Perto da competição, as mostras paralelas empalidecem. A Quinzena dos Realizadores, cujas edições recentes vinham sendo as mais interessantes do festival, viu-se obrigada a privilegiar os jovens cineastas. Quase metade de sua seleção é formada por estreantes.
Cannes celebra assim o centenário cacifando o cinema de hoje. A produção de ontem vai ser lembrada com notável comedimento. Num gesto de rara diplomacia, em uma época de tão acirrada disputada mercadológica, a única retrospectiva do festival francês homenageia o cineasta americano por excelência, John Ford (1895-1973).
Ao mesmo tempo, em manobra estudada, apresenta-se uma cópia de ``The Cold Deck" (1917), de William S. Hart, ``por seu impressionante parentesco com o estilo de John Ford". Cannes saúda sim Ford, mas o faz frisando o contexto do ``cinema de autor" -uma metodologia sobretudo francesa, estamos entendidos.
Pouco mais haverá referente ao centenário.
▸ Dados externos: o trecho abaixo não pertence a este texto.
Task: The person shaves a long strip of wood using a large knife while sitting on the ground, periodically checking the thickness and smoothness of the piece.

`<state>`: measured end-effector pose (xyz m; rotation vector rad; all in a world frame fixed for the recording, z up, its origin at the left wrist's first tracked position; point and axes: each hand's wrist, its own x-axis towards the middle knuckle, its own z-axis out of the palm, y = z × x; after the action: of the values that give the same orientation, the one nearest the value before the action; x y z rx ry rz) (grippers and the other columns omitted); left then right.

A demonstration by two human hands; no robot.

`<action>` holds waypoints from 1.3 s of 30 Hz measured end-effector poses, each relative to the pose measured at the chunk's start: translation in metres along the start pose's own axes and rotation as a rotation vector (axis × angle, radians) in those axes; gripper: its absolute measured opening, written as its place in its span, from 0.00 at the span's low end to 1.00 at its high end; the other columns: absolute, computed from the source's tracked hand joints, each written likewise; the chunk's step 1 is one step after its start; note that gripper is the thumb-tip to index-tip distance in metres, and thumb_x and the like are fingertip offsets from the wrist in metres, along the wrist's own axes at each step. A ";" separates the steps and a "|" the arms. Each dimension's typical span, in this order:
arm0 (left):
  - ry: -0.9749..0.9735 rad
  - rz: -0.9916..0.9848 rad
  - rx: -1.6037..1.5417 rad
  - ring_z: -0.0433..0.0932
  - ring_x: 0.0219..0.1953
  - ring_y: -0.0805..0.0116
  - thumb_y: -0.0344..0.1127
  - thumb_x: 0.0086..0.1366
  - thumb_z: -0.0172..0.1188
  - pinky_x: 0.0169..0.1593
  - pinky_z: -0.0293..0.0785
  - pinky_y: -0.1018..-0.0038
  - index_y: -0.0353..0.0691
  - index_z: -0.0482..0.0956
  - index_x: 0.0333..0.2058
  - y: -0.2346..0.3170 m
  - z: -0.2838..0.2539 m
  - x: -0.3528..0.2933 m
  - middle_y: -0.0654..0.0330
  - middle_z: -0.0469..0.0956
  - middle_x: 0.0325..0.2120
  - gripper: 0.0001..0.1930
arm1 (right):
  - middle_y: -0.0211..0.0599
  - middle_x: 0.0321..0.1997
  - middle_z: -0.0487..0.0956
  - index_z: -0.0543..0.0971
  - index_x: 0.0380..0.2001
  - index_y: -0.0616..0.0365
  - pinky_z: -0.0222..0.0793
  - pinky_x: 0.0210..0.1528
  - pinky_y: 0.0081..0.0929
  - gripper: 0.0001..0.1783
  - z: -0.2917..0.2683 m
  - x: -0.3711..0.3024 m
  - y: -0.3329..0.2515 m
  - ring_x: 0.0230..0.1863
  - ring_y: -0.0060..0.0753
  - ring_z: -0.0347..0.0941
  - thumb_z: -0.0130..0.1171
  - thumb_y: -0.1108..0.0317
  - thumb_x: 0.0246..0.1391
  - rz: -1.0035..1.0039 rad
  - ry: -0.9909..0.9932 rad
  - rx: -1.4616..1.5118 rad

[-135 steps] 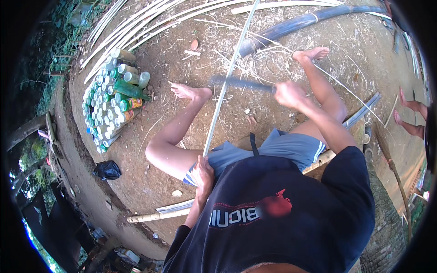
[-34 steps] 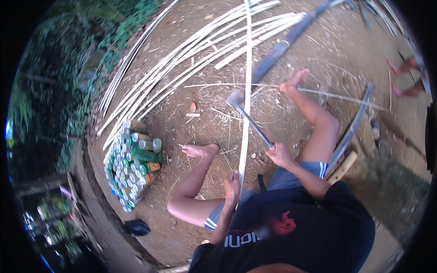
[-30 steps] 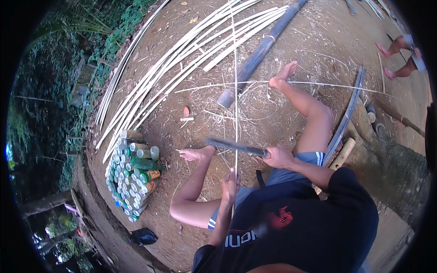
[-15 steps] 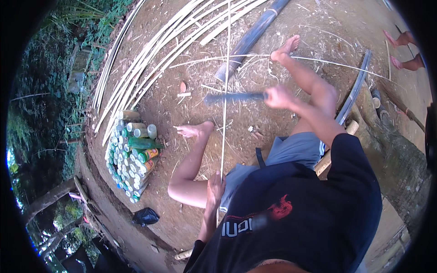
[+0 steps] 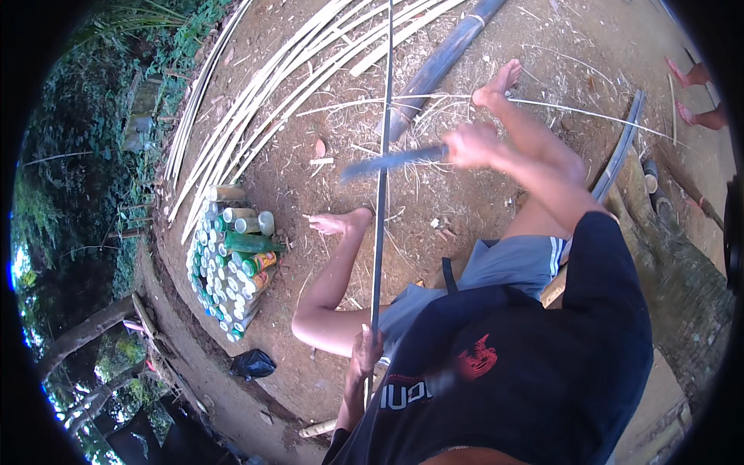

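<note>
Right hand [image 5: 470, 146] forward, gripping knife [image 5: 415, 156] — left hand [image 5: 363, 356] low, clasping strip [image 5: 380, 232].

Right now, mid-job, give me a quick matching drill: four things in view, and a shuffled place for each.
Things:
1. blade
2. long strip
3. black bag
4. dark pole

Places:
A. near the bottle stack
B. held in the left hand
C. lying left of the person's right foot
D. held in the right hand

Pairs: 1-D, 2-B, 3-A, 4-C

A long, thin, dark-faced bamboo strip [image 5: 379, 240] stretches nearly straight ahead, crossed almost at right angles by a dark grey metal knife [image 5: 404, 160].
</note>
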<state>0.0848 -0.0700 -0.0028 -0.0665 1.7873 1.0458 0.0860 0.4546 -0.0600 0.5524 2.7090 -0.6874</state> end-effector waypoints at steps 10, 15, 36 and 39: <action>-0.036 0.063 0.034 0.60 0.16 0.73 0.48 0.71 0.46 0.20 0.54 0.74 0.39 0.66 0.39 -0.075 -0.047 -0.045 0.63 0.64 0.19 0.16 | 0.35 0.17 0.75 0.79 0.28 0.60 0.69 0.20 0.29 0.08 -0.047 0.015 0.020 0.16 0.26 0.71 0.53 0.68 0.53 0.009 -0.154 0.023; -0.031 0.123 0.104 0.58 0.15 0.81 0.56 0.72 0.41 0.19 0.51 0.79 0.44 0.67 0.28 -0.061 -0.044 -0.063 0.71 0.59 0.14 0.23 | 0.33 0.19 0.77 0.79 0.30 0.59 0.73 0.25 0.34 0.14 -0.048 0.076 0.101 0.19 0.30 0.73 0.58 0.59 0.53 0.386 0.171 0.205; 0.364 0.550 0.521 0.82 0.35 0.57 0.43 0.71 0.52 0.40 0.76 0.68 0.32 0.75 0.50 0.082 0.036 0.106 0.47 0.81 0.36 0.19 | 0.51 0.22 0.79 0.77 0.25 0.60 0.72 0.29 0.45 0.12 0.109 -0.049 -0.011 0.24 0.54 0.77 0.57 0.61 0.46 0.243 0.082 0.337; 0.160 0.176 0.004 0.78 0.26 0.70 0.49 0.73 0.45 0.28 0.75 0.74 0.32 0.77 0.40 0.118 0.089 0.158 0.53 0.79 0.28 0.23 | 0.50 0.23 0.79 0.77 0.27 0.57 0.73 0.31 0.46 0.11 0.088 -0.066 -0.042 0.25 0.53 0.78 0.56 0.60 0.47 0.223 -0.031 0.276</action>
<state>0.0178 0.1266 -0.0627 0.0110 1.9676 1.1897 0.1422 0.3568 -0.0933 0.8854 2.4865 -1.0031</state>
Bernardo Bertolucci apresenta uma cópia recém-restaurada de ``Prima della Rivoluzione" (1964) e aproveita para participar do lançamento da série de filmes produzidos pelo British Film Institute para celebrar o século do cinema, que inclui um episódio latino-americano assinado por Nélson Pereira dos Santos.
Uma cópia também restaurada do ``Nosferatu" (1922) de Murnau lembra os esforços do Projeto Lumière das cinematecas européias. Por fim, fecha a lista ``Jeunes Lumières", filme rodado por crianças, em um projeto coordenado pela Cinemateca Francesa.
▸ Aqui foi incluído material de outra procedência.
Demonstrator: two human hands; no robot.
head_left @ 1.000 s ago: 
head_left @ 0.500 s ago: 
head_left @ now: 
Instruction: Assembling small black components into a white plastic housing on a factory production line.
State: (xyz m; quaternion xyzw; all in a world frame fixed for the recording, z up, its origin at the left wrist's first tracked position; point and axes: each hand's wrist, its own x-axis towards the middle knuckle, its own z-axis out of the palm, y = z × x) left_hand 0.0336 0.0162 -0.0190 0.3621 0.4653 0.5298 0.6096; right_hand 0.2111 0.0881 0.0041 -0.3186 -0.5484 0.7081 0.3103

Uma característica irmana todas as mostras: o privilégio ao eixo cinematográfico Bruxelas-Los Angeles. Cannes-95 vai ser, em seus ciclos oficiais, um festival euronorte-americano. A guerra da Europa contra Hollywood parece momentaneamente congelada. Oitenta por cento dos filmes oficialmente selecionados são europeus ou americanos. Sobrou quase nada para os chamados cinemas nacionais.
A ascendente produção asiática marca uma presença mais visível apenas na competição (três filmes). A africana não totaliza os dedos de uma mão.
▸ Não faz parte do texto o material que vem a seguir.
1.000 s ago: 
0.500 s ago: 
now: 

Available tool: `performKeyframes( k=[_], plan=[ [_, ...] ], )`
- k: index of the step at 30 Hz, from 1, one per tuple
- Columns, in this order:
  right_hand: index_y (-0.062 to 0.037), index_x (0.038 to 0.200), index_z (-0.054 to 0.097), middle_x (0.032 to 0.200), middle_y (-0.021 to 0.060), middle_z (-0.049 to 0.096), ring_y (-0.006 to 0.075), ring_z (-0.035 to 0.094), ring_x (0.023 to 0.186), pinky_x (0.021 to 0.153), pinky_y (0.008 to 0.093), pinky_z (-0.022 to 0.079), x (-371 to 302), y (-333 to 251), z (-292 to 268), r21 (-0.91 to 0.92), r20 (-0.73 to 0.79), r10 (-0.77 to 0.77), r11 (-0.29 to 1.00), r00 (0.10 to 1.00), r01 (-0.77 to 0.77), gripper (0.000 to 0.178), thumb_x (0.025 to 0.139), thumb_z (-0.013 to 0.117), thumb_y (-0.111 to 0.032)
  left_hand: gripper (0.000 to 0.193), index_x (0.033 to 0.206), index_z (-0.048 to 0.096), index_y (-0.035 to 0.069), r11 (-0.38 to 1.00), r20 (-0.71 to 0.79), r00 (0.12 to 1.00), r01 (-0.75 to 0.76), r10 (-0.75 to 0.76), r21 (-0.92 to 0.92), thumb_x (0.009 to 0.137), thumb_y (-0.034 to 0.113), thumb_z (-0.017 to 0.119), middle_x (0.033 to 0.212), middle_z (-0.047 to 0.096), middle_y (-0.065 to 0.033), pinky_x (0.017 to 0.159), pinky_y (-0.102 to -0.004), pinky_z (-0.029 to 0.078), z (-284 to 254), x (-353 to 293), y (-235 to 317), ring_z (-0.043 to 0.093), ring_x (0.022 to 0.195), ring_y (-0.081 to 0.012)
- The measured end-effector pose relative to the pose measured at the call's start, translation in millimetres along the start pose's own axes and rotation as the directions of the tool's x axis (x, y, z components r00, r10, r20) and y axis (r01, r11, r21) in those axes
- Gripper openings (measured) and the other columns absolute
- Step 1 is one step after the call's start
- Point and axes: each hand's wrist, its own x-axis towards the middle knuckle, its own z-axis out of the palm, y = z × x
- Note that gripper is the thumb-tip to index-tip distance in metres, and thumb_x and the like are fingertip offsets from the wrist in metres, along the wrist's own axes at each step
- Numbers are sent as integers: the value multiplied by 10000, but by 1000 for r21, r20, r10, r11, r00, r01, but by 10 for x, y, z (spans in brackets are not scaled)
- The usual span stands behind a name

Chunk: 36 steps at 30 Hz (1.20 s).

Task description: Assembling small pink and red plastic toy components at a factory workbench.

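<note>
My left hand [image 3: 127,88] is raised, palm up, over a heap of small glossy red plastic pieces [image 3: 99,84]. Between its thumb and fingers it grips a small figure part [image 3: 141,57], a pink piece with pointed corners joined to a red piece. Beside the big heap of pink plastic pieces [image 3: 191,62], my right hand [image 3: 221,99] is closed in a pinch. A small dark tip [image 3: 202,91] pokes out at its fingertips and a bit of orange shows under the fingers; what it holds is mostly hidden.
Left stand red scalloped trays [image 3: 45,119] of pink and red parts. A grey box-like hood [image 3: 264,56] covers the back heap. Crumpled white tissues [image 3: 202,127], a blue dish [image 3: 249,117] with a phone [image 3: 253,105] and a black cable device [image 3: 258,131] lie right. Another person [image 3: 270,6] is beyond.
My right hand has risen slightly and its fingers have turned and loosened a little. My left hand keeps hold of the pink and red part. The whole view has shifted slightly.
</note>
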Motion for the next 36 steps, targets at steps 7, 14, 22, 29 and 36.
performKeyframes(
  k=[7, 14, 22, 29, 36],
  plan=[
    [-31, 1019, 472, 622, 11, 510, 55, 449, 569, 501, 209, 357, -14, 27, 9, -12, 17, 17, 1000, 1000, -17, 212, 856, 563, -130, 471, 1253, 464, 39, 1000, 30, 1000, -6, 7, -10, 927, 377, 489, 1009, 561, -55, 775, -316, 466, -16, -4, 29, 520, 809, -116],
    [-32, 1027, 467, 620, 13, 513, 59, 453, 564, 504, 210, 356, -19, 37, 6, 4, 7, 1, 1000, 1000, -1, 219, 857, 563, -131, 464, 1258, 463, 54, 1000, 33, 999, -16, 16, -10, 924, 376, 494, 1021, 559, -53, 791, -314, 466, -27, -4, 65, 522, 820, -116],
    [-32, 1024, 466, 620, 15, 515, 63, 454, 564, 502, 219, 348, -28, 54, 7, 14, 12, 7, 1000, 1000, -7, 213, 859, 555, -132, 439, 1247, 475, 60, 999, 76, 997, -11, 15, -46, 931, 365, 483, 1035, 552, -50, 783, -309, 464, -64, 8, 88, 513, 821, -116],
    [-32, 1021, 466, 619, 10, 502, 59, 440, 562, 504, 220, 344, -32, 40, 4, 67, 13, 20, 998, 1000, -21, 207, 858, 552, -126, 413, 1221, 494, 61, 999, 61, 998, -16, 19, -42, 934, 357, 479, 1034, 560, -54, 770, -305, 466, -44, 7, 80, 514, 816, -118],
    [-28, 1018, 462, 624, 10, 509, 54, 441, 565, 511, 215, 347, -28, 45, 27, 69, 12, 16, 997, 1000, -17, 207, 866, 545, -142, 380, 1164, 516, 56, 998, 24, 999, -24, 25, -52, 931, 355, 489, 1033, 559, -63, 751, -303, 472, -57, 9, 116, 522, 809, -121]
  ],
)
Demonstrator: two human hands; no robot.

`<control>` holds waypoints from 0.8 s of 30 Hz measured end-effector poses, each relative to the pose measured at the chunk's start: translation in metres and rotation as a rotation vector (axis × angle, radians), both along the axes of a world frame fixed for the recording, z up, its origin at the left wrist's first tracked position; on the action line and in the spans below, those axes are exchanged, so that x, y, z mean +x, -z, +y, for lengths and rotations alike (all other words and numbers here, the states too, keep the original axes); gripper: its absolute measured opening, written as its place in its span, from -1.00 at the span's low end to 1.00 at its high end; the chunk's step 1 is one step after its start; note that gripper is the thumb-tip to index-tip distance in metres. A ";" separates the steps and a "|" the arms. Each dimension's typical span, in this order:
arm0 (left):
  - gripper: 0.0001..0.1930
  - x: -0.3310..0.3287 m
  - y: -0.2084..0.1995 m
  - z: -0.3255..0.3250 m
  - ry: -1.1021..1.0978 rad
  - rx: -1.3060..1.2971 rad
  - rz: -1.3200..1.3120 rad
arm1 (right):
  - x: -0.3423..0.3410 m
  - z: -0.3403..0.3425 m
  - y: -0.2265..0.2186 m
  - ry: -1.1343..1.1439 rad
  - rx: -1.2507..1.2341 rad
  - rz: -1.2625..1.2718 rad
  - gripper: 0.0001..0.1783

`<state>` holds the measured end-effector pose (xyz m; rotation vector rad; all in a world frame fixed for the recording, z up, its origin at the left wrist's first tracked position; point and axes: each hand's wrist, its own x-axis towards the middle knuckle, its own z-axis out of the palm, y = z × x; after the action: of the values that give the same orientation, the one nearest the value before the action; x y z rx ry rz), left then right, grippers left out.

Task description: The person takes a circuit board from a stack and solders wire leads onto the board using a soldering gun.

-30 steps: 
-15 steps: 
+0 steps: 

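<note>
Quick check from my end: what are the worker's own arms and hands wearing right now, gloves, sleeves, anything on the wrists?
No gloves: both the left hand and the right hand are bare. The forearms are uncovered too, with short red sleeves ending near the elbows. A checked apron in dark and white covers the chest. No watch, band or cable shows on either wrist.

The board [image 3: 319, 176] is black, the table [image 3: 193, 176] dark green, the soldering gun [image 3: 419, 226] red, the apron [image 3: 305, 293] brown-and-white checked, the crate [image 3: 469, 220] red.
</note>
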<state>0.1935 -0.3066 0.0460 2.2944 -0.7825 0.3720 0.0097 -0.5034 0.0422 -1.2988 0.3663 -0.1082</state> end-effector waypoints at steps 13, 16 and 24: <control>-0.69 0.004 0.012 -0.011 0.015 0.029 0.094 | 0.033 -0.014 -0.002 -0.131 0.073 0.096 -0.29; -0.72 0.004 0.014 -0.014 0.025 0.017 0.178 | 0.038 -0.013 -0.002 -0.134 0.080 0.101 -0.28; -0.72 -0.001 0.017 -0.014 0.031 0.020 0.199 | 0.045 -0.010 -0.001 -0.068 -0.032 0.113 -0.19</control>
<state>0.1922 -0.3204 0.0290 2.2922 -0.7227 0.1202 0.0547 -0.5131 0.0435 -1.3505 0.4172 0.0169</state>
Pior: até aqui nenhum filme brasileiro ou hispano-americano foi programado (a possível exceção, o filme de Nélson para o BFI, se enfraquece, porque o conjunto vem sendo apresentado como um evento marginal).
É como se Cannes-95 afirmasse: o cinema foi uma invenção mesmo nossa (Edison-Lumière-Skladanowsky), então é nossa a festa. Não dá para conter a sensação de que fomos barrados no baile.